Only lines, not pictures: please repeat exactly the lines from the one with "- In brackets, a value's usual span" through the end of the listing.

+ + + + + + +

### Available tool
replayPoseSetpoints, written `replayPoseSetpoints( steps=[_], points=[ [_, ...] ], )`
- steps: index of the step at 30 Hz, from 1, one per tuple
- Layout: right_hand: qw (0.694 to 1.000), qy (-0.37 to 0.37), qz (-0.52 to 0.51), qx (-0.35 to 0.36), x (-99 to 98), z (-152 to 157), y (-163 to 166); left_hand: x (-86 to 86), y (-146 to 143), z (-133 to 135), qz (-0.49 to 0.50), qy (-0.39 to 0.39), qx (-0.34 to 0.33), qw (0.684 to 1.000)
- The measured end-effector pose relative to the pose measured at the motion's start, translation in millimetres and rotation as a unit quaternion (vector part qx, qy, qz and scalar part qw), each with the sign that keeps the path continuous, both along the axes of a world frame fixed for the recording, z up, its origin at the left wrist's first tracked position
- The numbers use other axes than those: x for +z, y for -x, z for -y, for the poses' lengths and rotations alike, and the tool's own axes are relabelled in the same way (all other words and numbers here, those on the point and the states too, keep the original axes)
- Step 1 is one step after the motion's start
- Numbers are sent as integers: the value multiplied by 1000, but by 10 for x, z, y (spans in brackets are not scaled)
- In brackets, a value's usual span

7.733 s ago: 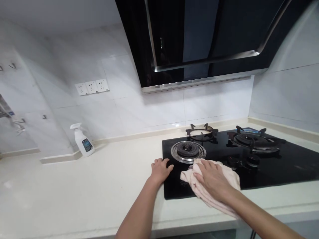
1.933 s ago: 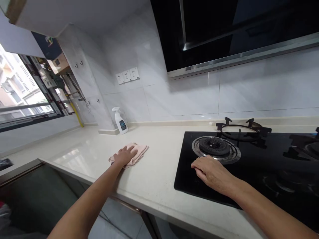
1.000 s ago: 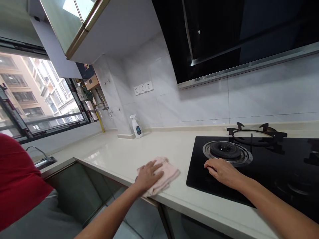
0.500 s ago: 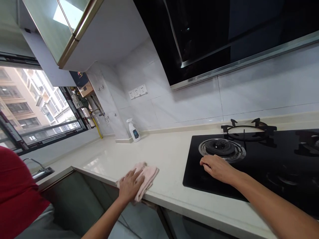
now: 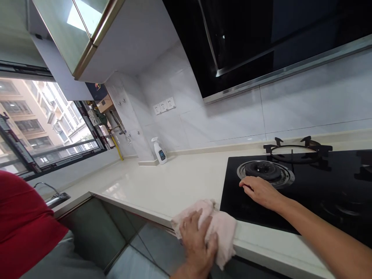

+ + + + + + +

* [Reply]
- In brackets, a value's usual span

7.733 s ago: 
1.933 s ago: 
1.000 s ago: 
0.500 s ago: 
now: 

This output requires nothing more.